At very high divergence, the observed fraction of differences approaches a limit. In this regime, sequences have lost most information about their shared history, and distance estimates become unreliable.


The Jukes–Cantor model illustrates a broader principle.

We do not observe evolutionary processes directly. Instead, we observe their outcomes, which are filtered through stochastic mechanisms. By modeling these mechanisms, we can reconstruct aspects of the underlying process.

This shift from observation to probabilistic modeling is central to modern bioinformatics.


Observed sequence differences underestimate true evolutionary distance because multiple substitutions can occur at the same position.
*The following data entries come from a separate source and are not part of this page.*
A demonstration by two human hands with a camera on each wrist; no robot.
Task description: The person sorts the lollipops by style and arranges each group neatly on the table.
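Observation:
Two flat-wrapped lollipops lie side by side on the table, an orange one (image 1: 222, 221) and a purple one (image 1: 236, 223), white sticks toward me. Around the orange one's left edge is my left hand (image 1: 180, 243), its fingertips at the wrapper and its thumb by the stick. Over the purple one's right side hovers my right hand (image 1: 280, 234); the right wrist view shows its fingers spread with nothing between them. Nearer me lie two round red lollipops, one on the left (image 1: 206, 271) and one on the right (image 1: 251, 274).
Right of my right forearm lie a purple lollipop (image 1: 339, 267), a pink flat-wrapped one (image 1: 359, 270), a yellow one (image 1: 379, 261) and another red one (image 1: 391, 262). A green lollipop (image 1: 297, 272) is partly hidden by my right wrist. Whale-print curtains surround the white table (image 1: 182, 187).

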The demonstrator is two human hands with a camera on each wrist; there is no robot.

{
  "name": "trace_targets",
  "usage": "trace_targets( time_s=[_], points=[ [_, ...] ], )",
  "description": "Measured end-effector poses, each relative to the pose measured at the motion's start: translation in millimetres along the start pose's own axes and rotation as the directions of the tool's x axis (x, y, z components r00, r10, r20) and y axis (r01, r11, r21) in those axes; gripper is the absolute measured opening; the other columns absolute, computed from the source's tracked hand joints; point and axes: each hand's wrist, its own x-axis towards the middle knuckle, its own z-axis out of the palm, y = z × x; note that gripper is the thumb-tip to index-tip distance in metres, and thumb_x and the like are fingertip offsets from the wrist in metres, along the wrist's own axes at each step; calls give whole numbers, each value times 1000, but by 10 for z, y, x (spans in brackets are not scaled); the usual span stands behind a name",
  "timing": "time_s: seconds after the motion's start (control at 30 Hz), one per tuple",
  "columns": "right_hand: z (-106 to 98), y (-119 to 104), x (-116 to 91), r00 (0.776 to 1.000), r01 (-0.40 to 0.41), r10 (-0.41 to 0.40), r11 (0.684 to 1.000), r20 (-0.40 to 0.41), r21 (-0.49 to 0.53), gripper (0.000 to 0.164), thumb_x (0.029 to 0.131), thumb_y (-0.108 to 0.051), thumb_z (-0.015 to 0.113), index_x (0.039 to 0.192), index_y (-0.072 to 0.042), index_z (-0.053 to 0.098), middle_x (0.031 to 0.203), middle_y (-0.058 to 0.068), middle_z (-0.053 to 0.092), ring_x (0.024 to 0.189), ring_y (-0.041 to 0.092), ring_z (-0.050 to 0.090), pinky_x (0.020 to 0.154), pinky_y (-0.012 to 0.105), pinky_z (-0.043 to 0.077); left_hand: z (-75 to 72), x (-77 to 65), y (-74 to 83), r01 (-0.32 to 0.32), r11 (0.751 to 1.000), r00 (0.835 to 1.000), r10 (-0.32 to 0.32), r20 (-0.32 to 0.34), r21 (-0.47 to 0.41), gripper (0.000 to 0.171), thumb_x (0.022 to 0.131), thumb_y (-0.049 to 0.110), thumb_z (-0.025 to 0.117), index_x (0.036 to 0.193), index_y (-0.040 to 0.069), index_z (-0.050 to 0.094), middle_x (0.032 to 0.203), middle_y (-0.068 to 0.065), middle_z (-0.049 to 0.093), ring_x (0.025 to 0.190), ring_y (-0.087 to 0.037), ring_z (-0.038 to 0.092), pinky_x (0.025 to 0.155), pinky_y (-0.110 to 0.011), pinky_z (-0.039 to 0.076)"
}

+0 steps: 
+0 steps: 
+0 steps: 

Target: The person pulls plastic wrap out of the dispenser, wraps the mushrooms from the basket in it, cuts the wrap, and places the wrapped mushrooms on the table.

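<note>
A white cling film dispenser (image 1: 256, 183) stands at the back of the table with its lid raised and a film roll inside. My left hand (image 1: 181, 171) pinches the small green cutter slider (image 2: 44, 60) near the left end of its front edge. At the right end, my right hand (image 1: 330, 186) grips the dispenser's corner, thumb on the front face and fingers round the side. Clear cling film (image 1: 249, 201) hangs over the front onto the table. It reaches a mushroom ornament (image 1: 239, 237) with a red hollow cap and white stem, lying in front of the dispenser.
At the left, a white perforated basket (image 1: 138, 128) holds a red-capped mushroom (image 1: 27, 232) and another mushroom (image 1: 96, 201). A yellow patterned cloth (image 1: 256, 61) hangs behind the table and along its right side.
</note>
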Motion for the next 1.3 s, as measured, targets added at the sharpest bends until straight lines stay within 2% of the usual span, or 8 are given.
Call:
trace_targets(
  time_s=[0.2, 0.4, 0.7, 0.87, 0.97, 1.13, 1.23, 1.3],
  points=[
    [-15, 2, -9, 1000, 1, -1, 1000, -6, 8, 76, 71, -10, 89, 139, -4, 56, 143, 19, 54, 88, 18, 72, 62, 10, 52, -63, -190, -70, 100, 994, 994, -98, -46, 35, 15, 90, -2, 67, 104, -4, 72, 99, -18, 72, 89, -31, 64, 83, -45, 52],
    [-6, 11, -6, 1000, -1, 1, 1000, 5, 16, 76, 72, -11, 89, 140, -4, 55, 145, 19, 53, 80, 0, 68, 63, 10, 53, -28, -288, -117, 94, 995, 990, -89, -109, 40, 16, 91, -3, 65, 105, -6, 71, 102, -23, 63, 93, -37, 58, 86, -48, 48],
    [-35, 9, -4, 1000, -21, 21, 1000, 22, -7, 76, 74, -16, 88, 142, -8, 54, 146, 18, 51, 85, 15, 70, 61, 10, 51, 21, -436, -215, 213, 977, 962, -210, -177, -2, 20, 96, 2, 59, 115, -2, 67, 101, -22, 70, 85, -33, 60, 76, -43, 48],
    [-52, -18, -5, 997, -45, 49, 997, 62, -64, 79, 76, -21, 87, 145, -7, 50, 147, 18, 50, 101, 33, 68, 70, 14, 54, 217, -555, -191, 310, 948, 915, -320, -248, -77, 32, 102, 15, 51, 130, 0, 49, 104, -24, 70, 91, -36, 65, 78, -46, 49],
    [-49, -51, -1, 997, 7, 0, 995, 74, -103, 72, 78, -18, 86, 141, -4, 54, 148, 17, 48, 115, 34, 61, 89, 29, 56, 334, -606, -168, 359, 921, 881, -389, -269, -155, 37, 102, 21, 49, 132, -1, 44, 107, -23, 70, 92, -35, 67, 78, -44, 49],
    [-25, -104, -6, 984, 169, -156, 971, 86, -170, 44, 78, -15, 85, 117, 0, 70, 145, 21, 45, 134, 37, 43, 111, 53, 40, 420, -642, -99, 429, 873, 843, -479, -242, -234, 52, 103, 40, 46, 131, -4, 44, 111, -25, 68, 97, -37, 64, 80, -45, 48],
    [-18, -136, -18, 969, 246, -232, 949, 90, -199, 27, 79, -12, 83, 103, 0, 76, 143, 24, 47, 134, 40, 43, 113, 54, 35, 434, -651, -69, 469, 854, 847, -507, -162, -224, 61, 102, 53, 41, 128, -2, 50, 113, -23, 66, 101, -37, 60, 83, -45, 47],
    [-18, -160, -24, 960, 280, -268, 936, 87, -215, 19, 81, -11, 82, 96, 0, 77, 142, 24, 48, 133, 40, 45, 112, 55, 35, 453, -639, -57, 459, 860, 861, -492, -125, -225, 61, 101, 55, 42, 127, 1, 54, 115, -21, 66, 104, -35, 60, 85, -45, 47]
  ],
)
By modeling mutations as a stochastic process, we can derive corrections that account for these hidden events.

The Jukes–Cantor model provides a simple but powerful example of this approach, linking observed differences to an underlying evolutionary process through a probabilistic framework.


  1. Why do observed differences underestimate true evolutionary distance?
  2. What are hidden substitutions, and why do they matter?
  3. How does the Poisson process model mutation events?
  4. What assumptions underlie the Jukes–Cantor model?
  5. How is the corrected distance derived from the observed fraction of differences?
  6. Why does the correction become more important for highly divergent sequences?